[Exercise requirements] How many lines in the data below include the word "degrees"? State the number alone.

Data excerpt section start

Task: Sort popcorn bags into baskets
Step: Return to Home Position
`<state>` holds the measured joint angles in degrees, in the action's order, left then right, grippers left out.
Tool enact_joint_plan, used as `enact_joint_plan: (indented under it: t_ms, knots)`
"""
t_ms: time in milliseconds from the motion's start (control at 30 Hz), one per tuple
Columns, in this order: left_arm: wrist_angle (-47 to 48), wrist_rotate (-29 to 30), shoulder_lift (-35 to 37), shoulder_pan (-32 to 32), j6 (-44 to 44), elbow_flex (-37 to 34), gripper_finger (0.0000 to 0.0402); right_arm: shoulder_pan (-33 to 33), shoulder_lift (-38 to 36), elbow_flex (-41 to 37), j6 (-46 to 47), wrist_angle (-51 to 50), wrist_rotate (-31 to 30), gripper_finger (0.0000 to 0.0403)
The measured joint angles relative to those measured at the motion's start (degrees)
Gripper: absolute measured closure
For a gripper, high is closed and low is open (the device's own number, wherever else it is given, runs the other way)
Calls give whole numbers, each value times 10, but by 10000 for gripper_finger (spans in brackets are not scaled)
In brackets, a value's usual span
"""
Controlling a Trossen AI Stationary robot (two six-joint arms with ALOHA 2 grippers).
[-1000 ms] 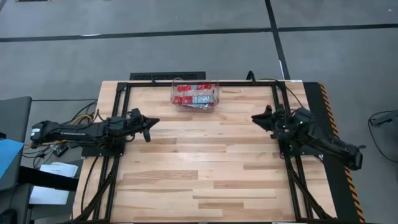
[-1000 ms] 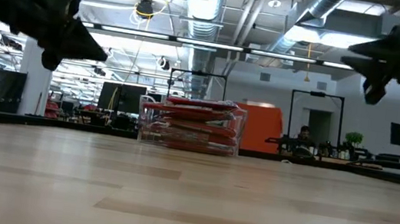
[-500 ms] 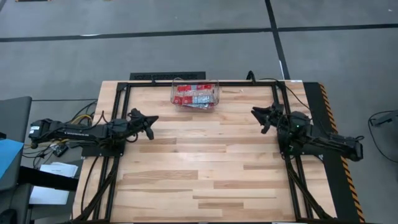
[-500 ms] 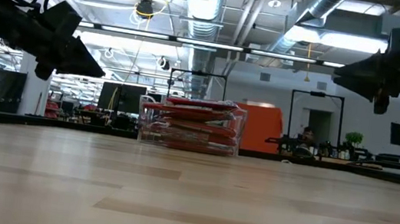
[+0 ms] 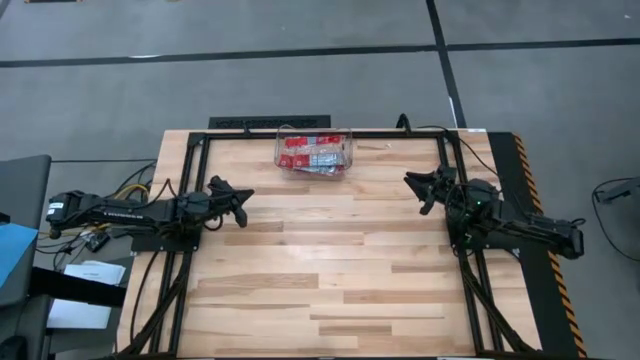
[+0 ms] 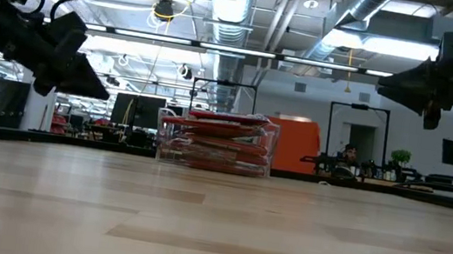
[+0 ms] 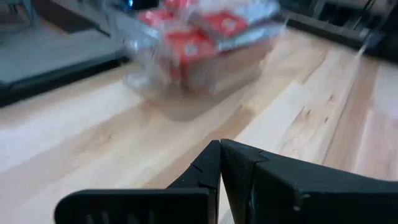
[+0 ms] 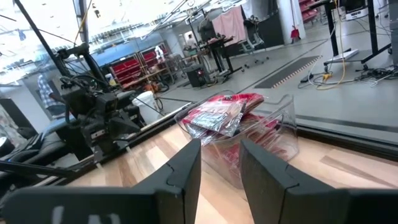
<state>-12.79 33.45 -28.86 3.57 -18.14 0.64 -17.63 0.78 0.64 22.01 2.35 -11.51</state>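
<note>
both arms are pulled back to their own sides of the worktop [image 5: 330, 270], grippers pointing inward and well apart from the task items. the left gripper [image 5: 240, 198] sits at the end of an arm stretched nearly flat along the left edge. the right gripper [image 5: 416, 184] is at the right edge on a more folded arm.

we see the popcorn bags [image 5: 312, 150] all piled in the clear tub [image 5: 351, 160] at the far middle of the worktop, none loose on the wood.

the low view shows both grippers hanging above the surface, left [image 6: 92, 85] and right [image 6: 395, 82]. it also shows the bags [image 6: 222, 129] stacked in layers up to the tub's [image 6: 270, 157] rim. the high view shows none of that.

only the left wrist view settles that the left gripper [image 7: 219, 155] is clenched, fingertips touching, nothing between them. the right wrist view shows the right gripper [image 8: 217, 168] released, a clear gap between its fingers [image 8: 184, 171], with the tub [image 8: 280, 134] and the bags [image 8: 221, 113] ahead.

against half a second ago, the left gripper has sunk a little and drawn back toward its edge in the low view. the right arm hasn't moved. tub and bags haven't shifted.
</note>
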Motion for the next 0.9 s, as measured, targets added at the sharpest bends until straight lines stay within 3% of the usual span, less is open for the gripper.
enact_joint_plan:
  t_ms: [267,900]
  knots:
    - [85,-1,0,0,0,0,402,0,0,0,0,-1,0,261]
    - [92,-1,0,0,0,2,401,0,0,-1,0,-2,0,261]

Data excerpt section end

[Task result] 2